Mirada al pontificado romano
La fiesta del Apóstol y primer Papa, San Pedro, (29-06), es ocasión para echar una mirada al significado del Pontificado Romano.
Dios, en su bondad y poder infinitos, para reparar el pecado de la humanidad envío a su propio Hijo. Ese Hijo de Dios, hecho hombre, cumple su misión redentora, entrega a los humanos el mensaje del Padre celestial, muere en la cruz y resucita, y, para llevar adelante la obra que ha iniciado, funda su Iglesia. A la cabeza de ella, dejó como primer Vicario suyo a Pedro, sencillo pescador de Galilea. (Mt.16,18). Allí comienza la historia de quien moriría en Roma dando valiente testimonio de fe y amor al Jesús, dejando allí su sucesión apostólica.

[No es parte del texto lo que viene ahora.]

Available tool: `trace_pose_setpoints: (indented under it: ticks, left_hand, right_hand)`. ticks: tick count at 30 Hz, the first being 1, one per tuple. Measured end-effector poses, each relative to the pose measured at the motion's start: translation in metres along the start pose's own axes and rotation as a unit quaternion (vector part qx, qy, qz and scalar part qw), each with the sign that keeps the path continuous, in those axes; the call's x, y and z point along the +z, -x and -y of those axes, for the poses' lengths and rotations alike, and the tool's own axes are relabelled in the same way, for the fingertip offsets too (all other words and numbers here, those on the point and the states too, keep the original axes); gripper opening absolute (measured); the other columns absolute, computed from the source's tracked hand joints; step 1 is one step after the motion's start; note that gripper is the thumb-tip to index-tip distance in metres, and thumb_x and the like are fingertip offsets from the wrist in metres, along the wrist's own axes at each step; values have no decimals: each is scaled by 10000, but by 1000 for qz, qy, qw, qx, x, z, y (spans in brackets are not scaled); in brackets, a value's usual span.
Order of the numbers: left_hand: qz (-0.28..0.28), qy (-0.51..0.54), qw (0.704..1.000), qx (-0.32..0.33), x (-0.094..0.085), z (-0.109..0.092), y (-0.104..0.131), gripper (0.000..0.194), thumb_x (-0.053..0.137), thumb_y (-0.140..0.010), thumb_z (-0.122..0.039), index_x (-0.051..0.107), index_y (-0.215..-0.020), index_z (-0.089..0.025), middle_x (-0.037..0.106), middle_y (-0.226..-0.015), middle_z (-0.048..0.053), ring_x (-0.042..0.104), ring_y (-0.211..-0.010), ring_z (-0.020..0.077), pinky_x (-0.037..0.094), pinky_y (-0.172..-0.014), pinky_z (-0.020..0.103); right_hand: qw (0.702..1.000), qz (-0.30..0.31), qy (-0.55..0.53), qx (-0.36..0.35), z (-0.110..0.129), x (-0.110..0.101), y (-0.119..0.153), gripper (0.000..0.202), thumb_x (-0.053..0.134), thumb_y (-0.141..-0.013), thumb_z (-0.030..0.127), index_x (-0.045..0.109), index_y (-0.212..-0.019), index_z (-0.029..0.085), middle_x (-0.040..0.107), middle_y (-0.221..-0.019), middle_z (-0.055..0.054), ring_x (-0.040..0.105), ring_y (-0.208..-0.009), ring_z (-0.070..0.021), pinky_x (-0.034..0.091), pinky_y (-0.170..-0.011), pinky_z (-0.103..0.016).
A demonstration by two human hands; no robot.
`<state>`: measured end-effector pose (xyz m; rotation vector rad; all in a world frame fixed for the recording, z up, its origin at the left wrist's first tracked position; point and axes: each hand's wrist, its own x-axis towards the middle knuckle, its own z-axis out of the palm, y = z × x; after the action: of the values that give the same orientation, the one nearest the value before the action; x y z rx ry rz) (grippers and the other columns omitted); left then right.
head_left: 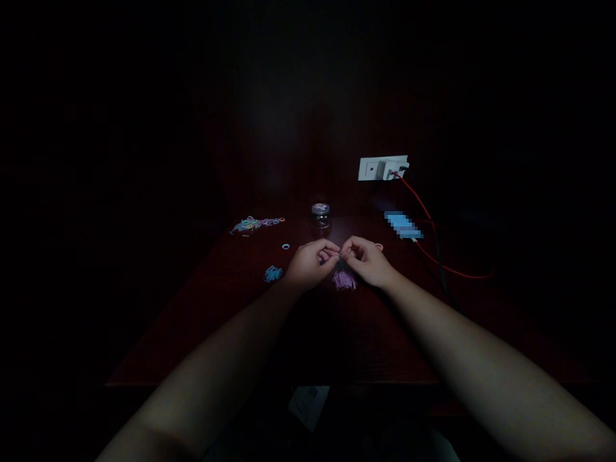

Desde el mismo Pedro ha habido en los dirigentes de este Reino de Dios grandes flaquezas, hasta nuestros días, pero esa obra de Dios, ha desafiado tales tormentas pues Jesús le empeñó su palabra: “Yo estaré con ustedes, todos los días, hasta el fin del mundo” (Mt. 28.20). Grandes obras se ha ejecutado los Pontífices en Roma, como las realizadas a favor y defensa de la ciudad por un S. León Magno (440-461) o un Gregorio VII con reclamo de la autoridad pontificia al interno y externo de la Iglesia (1073-1085), o un Julio II (1503-1515) con sus monumentales y artísticas obras que han inmortalizado la Ciudad. Hemos tenido páginas oscuras, en el vivir de algunos Pontífices, inmersos en carne frágil, pero son apenas lunares al lado de tantas muestras de grandeza, unidas a la esplendente santidad de al menos 50 Papas, con formidable balance de bondad y de efectiva labor en el Pontificado Romano.
Manifiesto e indiscutible servicio han prestado, a la Iglesia y al mundo, también, Papas como un León XIII, o San Pio X o Pio XII, de gran ciencia y santidad, proclamado “defensor de la ciudad” en medio de las destrucciones de la Segunda Guerra mundial. Inigualable la labor de Papas como Juan XXIII, Paulo VI, Juan Pablo II, Benedicto XVI y el feliz y admirablemente reinante Papa Francisco.
No necesitan nuestros Papas aplausos, pero, ante tantas vociferantes en su contra, bien está poner de relieve los magníficos aspectos de Pontificado Romano. Admiración y gratitud debe la humanidad a nuestros Papas, que al igual que Jesús, en su gran mayoría, han “pasado por el mundo haciendo el bien”. (Hech. 10,38).